When is CTA or angiography needed after traumatic SAH?
CTA or angiography may be needed after traumatic SAH when the bleeding pattern is atypical, basal, diffuse, large-volume, or suspicious for injury to a larger artery. Typical small peripheral sulcal tSAH after a clear trauma mechanism often does not require vascular imaging. However, if blood is centered in the basal cisterns, Sylvian fissures, interhemispheric fissure, or around major vessels, doctors may need to exclude aneurysm, traumatic pseudoaneurysm, arterial dissection, or other vascular injury. The decision depends on CT pattern, injury mechanism, neurological status, associated fractures, and whether the imaging resembles aneurysmal rather than typical traumatic SAH.
What is the prognosis after traumatic subarachnoid hemorrhage?

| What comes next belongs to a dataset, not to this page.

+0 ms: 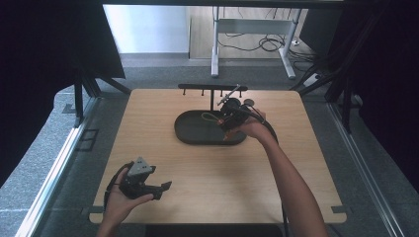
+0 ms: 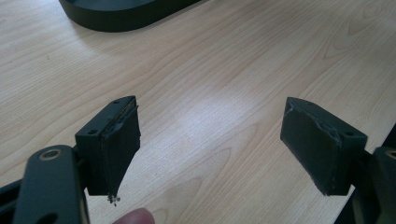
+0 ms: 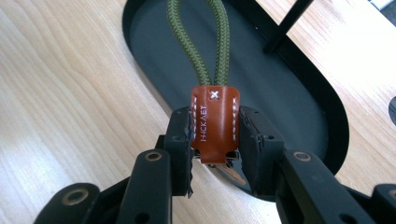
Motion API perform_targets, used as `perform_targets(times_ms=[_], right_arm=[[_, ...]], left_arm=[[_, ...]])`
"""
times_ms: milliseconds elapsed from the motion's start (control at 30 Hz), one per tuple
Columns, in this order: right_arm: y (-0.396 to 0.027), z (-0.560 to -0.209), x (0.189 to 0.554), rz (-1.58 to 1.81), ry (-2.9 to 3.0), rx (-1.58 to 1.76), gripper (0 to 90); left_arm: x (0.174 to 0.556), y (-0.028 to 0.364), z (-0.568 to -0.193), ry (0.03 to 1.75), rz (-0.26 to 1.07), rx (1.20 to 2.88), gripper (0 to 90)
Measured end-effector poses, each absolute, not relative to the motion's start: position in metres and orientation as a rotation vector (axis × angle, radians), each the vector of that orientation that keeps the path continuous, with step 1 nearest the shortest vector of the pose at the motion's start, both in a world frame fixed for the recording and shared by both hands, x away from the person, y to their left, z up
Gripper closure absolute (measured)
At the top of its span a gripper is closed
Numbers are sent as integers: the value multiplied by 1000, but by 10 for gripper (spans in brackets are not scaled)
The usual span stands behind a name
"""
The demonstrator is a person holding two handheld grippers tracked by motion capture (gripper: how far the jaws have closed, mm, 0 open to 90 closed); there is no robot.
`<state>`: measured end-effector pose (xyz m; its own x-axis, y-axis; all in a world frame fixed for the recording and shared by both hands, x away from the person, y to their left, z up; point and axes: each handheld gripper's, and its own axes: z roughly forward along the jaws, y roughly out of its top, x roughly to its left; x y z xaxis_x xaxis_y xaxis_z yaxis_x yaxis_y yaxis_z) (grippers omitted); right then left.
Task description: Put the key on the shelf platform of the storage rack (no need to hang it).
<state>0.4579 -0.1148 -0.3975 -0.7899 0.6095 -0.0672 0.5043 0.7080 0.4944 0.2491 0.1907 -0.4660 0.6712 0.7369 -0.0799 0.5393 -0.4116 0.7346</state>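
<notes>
We see a brown leather tab (image 3: 214, 122) (white stitching, a green cord loop (image 3: 201, 42) rising from its top) clamped between the jaws of the right gripper (image 3: 215, 140), held above the dark oval tray (image 1: 190, 134) on the bench (image 1: 148, 113). Behind the tray stands a black hook rack (image 1: 212, 89). Near the bench's front left edge our left gripper (image 2: 210, 140) hovers with its jaws spread wide, nothing between them.

The brown leather tab (image 3: 214, 122) on the green cord loop (image 3: 201, 43) bears stamped letters reading roughly "HICKAET".
</notes>
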Motion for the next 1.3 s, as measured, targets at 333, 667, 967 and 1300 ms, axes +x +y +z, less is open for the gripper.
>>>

Prognosis after traumatic subarachnoid hemorrhage depends mainly on the overall traumatic brain injury, not on small tSAH alone. Patients with isolated trace or small tSAH, normal neurological examination, and no major associated injury often recover well. Prognosis is less favorable when tSAH is associated with low Glasgow Coma Scale, brain contusions, subdural hematoma, diffuse axonal injury, skull fracture, older age, anticoagulant use, seizures, hydrocephalus, or neurological deterioration. In practical terms, the CT report should not be interpreted by the words “subarachnoid hemorrhage” alone. The amount, location, mechanism, and associated injuries matter most.